When Maggie Craddock, founder of executive coaching firm Workplace Relationships, worked as a portfolio manager at Scudder, Stevens & Clark in the '90s, she came to realize the importance of helping people to carefully assess the risks of making difficult decisions.
"As a portfolio manager, I knew it was really important to help people diversify risk under pressure," Craddock said. "What's really important when investing in our careers is having a consistent decision-making process, because when there are risks you want your decision-making process to be consistent."
Craddock brought these ideas with her when she left her job to start her own executive coaching firm. Since founding Workplace Relationships, Craddock has accumulated over 20 years of experience helping Fortune 500 CEOs and senior management teams operate strategically under pressure. She is now releasing a book, Lifeboat, designed to help people navigate professional uncertainty.
The professional risk spectrum is a tool that Craddock developed to help her clients make difficult career choices. The spectrum includes distinct levels of risk for making decisions, and prompts people to stop and consider the potential sacrifices they would make when changing their careers.
At each stage, the chart prompts the decision-maker to consider how their choices affect their happiness and quality of life.
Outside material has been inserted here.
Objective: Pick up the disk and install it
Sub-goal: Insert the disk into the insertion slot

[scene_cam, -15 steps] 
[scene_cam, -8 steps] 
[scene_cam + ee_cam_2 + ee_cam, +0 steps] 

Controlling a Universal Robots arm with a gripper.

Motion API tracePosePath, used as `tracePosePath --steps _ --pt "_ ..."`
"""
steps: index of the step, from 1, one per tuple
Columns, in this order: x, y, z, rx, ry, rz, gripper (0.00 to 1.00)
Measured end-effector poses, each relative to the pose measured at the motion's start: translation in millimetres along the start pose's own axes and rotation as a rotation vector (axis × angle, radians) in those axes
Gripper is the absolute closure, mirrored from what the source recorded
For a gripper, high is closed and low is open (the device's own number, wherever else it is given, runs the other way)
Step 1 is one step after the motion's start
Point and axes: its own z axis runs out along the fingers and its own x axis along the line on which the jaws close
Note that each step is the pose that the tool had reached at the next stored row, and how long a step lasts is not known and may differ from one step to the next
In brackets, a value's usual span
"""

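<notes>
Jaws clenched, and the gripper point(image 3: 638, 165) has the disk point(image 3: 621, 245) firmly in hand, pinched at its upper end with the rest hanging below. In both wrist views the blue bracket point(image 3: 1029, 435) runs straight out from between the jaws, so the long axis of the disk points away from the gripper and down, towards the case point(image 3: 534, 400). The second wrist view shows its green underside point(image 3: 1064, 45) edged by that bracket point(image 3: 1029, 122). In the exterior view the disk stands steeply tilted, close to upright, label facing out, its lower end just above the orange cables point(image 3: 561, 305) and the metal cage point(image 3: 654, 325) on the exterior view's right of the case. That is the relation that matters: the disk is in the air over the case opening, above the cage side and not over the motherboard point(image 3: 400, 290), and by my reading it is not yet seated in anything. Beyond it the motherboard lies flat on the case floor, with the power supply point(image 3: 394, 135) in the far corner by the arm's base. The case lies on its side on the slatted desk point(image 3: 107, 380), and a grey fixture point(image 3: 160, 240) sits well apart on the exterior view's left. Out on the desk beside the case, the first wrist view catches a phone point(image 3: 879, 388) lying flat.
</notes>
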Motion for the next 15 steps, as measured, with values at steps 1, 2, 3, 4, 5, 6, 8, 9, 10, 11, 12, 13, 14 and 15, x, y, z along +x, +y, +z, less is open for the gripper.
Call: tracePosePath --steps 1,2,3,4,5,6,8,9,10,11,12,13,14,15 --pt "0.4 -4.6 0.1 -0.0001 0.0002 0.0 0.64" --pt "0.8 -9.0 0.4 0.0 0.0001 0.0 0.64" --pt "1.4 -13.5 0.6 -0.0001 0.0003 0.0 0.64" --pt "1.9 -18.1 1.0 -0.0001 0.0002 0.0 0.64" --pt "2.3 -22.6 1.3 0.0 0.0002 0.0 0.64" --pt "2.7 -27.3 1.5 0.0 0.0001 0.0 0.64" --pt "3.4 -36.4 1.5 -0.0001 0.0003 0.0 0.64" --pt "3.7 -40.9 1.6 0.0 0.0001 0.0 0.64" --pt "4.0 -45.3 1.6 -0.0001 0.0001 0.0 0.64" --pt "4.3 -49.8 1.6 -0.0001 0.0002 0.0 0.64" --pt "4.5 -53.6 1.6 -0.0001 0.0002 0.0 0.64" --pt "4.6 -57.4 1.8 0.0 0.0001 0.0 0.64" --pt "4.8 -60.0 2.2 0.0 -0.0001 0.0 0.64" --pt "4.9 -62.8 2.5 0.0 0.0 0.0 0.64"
The first, lowest-risk option involves staying at a current job. At this level of risk, Craddock recommends thinking about how the situation at hand meets your current needs.
"You want to think about how that's meeting your needs both in terms of your standard of living and what I call your standard of being. So, in terms of the cashflow that you require to continue to function, to take care of your loved ones, to navigate your own line," Craddock said.
The second level of risk involves translating current skills into another industry. At this stage, Craddock emphasizes thinking diversely about your skill set and how it might be used in other roles. "People need to think about their skills in a wider way, because being a great leader is actually based on working with situations where one size doesn't fit all," Craddock said.
Craddock said that the third level – learning new skills in the same industry – is particularly relevant, since the pandemic has brought entire industries into stages of transition. At this level of risk, it's important to be networking within your industry to be aware of the opportunities that might be available.
"If things are happening within their department, senior managers that I've worked with will often mentor talent that they hope will advance to a senior executive position by rotating them through different roles within a firm," Craddock said.
The fourth level of risk involves learning new skills for an entirely different industry. This requires that people think creatively about the skills that they can transfer as they learn new ones. "We're really taking a more imaginative look at your transitive skills at this stage," Craddock said.
In the final scenario — leaving a job to pursue a life dream — Craddock said it's important to consider whether this decision is a dream they have nurtured in the past and whether they have the passion and focus to make that transition.
Craddock has been using this system to advise people across industries, and says this is especially important in accounting and consulting. "So many people are wondering about the trajectory in their particular organization," Craddock said, adding that they have to consider a variety of factors. "Who are their contacts? What are the new projects that the organization is embracing that they may be able to add value for? Who are the leaders they've worked for in the past that would recommend their analytic skills, their interpersonal skills, their problem-solving skills?"
The spectrum should direct decision-makers away from impulse decisions and toward carefully considered choices. This can be particularly useful during times of crisis like the coronavirus pandemic. "When it's business as usual, most people are pretty good at compartmentalizing feelings. But under extreme pressure, they can have these emotional triggers that cause their brains to flatline," Craddock said. "I want to have tools that are going to help them listen to themselves under pressure."